# IBC 2012 Section 1013 Guards



## dooleybob41 (May 27, 2015)

I'm having difficulty determining whether guards are required for a roof top healing garden.  At the Owners request, a cable rail system is to be installed on the open side of the garden.  There is a parapet (call it parapet 1) on the open side that separates the roof where the garden will be from another, adjacent roof.  The adjacent roof is at the same elevation as the roof where the garden will be and it is 93' to the edge of that roof where another parapet (parapet 2) is located.  The Owner wants the cable rail as a deterrent to people climbing over parapet 1 onto the adjacent roof.  Since the two roofs are at the same elevation, and it is 93' to parapet 2, I am of the opinion that the cable railing does not need to meet guard requirements in 1606.8.1.  Am I interpreting *1013.2 Where Required* correctly?


----------



## mtlogcabin (May 27, 2015)

> Am I interpreting *1013.2 Where Required correctly?*


I believe you are

It sounds more like a fence to keep people from wondering onto the areas they should not be


----------



## steveray (May 27, 2015)

Spiderman hangout up there? I am pretty limber, but I am not climbing a 93' parapet...93"?


----------



## jdfruit (May 27, 2015)

From the descriptions given, sounds rational that the cable rail is "fence" versus "guard"


----------



## JBI (May 27, 2015)

Agree. Not fall protection, simply property protection as described.


----------



## tbz (May 28, 2015)

This condition is the direct reason the charging statement was added in to the code section:  "Where required", thus you need to determine if you classify this as a fence or as a non-required guard, the main difference between a fence and a non-required guard is that a non-required guard is still required to meet the load section of the building code.  A fence has no load requirements unless over 6ft.

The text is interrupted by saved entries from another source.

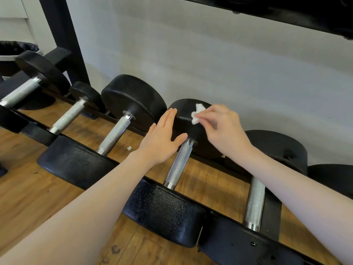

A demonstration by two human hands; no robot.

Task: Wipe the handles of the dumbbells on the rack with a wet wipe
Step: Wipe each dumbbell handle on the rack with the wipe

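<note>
Head view. I have five dumbbells lying across the rack (271,211), their knurled steel handles running from roughly 7 to 1 o'clock. My right hand (223,129), at 1 o'clock from frame centre, pinches a small crumpled wet wipe (196,114) between thumb and fingers (205,116); the wipe sits against the far head of the fourth dumbbell (191,121), not on its handle (179,163). My left hand (162,138) lies flat and released, fingers straight, resting against the left side of that same far head, thumb near the handle's upper collar.

Judgement: the step in hand is the fourth handle, with the wipe not yet on the steel. The next move calls for bringing the wipe down toward 6 o'clock, wrapping it around the knurling and running it along its length. The handle at 4 o'clock (255,203) would follow. A white scrap (129,148) lies on the wooden floor (28,188) under the rack.
</note>
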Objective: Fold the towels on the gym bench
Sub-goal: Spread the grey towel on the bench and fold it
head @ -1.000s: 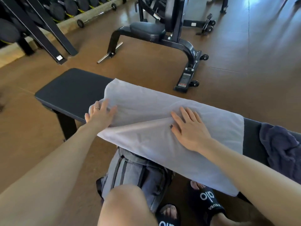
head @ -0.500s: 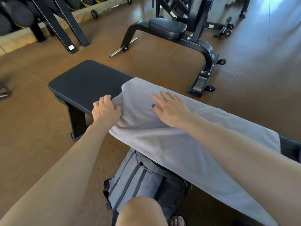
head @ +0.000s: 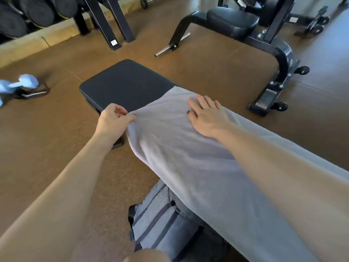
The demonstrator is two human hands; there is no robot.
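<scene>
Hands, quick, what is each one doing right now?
Left hand: closed, pinching the near corner of the light grey towel.
Right hand: open, flat on the towel.

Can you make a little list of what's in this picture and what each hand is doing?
place: gym floor
bench: black, far end bare
towel: light grey, laid along the bench, near edge hanging off
left hand: pinches the towel's end corner
right hand: flat on the towel, fingers straight
bag: grey, on the floor under the towel
dumbbell: light blue, on the floor at left
</scene>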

When the code section was written, only required guards were held to height and opening limitations, in mind when this was done was entrance ramps under 30" allowing infill under the handrail without having to be raised to 42" and adding handrails inside.  Also allows 2 strand pipe styles.

But, of main concern was what someone might unknowing do if the load requirement was removed, hence, one can see it is lower, has larger openins and so on, but if they started to get a crowd leaning on it it was determined we wanted to make sure it stayed in place.

Thus I would define it as a non-required guard and hold them to the loads for the top of the guard

JMPO

Tom


----------



## MA_Architect (Jun 2, 2015)

steveray said:
			
		

> Spiderman hangout up there? I am pretty limber, but I am not climbing a 93' parapet...93"?


He means the parapets are 93' apart.  think either end of a large building.


----------